"Love Song" is a single by English punk rock band the Damned, released in April 1979. It was the first fruit of the reformed lineup's deal with Chiswick Records, boosted by four variant picture sleeves, each one featuring a member of the band, with an additional 20,000 copies pressed on red vinyl (5,000 for each sleeve).

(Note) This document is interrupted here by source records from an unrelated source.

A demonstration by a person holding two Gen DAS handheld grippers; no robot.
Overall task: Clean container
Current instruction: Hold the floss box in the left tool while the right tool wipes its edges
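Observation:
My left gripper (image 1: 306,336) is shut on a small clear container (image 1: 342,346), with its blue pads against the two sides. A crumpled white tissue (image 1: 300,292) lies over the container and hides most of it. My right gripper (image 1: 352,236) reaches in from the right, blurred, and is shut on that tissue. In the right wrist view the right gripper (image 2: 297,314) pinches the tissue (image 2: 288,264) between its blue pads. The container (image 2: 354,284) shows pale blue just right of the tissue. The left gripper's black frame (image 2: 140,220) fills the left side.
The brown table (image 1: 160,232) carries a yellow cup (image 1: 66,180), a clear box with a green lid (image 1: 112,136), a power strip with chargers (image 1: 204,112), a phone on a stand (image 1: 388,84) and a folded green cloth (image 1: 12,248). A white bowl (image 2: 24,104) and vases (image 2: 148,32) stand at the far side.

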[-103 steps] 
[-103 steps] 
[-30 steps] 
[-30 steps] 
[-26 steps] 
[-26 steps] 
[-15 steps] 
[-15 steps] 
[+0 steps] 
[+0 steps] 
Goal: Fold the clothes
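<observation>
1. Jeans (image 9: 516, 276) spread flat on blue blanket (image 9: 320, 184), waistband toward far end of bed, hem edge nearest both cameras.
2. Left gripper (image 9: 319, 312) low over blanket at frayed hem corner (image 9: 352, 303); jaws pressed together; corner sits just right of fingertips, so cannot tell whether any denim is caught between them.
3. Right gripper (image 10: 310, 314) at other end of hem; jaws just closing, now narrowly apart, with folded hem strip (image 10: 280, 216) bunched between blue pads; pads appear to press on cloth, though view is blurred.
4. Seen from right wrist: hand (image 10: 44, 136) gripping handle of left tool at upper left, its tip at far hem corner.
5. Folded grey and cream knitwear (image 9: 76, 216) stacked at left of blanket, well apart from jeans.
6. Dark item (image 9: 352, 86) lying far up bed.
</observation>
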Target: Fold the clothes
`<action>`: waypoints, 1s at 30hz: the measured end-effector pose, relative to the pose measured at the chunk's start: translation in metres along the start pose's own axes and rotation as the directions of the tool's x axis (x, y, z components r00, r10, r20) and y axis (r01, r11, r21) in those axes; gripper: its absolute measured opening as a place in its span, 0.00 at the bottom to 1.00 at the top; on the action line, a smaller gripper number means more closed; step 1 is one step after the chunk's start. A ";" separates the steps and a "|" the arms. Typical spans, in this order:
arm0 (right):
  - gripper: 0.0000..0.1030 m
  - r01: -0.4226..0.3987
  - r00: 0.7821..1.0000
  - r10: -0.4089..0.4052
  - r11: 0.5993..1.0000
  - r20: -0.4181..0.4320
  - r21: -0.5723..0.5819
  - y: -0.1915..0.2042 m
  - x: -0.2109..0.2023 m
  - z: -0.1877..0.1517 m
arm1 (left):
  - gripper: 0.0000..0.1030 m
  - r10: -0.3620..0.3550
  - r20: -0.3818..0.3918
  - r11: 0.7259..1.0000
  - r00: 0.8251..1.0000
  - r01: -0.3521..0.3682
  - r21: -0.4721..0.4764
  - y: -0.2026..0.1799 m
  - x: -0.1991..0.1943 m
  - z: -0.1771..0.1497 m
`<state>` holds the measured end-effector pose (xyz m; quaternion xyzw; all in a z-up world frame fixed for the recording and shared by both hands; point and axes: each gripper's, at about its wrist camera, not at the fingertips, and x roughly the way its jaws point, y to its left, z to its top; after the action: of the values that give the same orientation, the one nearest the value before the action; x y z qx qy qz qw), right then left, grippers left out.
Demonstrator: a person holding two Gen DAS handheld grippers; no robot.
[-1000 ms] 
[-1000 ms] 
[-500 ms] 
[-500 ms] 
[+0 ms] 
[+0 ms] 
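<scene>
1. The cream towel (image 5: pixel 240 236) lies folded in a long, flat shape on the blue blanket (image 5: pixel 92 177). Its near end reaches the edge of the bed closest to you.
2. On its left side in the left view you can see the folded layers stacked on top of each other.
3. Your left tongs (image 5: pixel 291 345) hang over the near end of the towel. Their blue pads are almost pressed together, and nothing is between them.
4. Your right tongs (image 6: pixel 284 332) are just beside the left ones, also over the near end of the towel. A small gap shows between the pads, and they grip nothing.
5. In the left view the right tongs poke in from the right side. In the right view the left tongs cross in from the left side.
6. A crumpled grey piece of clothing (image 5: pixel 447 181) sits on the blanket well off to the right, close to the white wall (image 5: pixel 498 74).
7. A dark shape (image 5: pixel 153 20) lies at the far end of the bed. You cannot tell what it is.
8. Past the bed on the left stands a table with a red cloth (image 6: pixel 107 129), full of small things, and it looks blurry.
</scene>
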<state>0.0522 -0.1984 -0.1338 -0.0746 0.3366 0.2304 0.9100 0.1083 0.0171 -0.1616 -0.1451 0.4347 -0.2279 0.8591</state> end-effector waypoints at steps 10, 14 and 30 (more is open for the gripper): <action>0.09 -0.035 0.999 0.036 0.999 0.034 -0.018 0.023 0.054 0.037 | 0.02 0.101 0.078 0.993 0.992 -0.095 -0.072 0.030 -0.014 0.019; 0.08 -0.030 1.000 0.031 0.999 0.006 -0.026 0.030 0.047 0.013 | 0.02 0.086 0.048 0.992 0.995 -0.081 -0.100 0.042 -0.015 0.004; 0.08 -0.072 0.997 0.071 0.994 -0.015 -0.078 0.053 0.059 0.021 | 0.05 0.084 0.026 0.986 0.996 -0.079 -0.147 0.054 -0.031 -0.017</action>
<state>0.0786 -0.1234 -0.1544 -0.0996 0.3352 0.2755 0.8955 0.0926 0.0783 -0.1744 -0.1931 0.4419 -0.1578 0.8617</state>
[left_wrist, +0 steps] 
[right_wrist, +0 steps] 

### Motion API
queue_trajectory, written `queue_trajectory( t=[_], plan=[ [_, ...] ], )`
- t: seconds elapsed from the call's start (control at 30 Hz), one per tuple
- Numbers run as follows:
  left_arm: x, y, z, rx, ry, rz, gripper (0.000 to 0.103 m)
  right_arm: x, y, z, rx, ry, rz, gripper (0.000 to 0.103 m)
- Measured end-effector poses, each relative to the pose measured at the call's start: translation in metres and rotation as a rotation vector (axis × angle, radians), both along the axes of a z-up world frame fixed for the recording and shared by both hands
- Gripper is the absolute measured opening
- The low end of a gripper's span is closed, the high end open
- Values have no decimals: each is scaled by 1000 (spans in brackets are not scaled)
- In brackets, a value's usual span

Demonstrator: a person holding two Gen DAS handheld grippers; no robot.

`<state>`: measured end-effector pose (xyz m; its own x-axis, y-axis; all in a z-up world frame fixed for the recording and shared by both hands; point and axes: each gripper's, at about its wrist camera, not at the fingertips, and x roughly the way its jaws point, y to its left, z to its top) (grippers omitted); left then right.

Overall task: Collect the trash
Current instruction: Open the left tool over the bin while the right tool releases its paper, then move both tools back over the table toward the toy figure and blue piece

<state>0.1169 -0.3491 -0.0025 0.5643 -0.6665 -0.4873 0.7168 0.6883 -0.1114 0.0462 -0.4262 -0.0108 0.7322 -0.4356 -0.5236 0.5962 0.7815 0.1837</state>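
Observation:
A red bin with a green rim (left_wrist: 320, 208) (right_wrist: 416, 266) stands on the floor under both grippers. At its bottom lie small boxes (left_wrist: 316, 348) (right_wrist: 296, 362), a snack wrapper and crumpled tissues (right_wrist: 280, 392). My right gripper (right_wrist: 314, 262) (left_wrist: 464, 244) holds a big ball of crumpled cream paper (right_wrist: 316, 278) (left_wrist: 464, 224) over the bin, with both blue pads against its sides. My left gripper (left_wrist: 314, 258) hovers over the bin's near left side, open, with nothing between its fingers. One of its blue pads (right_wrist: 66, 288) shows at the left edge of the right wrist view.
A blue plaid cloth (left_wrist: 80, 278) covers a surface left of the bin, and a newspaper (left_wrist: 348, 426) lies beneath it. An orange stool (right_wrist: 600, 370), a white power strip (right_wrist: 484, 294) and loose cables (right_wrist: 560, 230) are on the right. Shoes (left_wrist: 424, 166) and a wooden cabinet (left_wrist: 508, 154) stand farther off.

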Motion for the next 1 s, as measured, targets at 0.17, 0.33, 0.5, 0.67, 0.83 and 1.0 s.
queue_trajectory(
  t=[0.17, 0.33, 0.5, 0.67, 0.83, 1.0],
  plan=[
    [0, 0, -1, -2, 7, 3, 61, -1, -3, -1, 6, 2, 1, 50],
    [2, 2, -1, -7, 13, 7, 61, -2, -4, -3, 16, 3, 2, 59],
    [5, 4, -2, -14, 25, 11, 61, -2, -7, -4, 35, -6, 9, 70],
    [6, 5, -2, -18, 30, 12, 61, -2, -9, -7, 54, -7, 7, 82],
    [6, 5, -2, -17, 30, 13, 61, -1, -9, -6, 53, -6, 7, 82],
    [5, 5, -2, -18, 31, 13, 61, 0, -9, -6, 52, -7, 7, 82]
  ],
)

Combined with radio airplay and a catchy song, this yielded the Damned's first hit, peaking at No. 20 in the UK Singles Chart, and leading to the band's debut on Top of the Pops.

"Love Song" was included on the band's third album, Machine Gun Etiquette, and was referenced in the album's title track.

In February 1982, Chiswick reissued the single on their Big Beat imprint, using only the covers featuring Dave Vanian, Captain Sensible and Rat Scabies (Algy Ward having left the band by this stage).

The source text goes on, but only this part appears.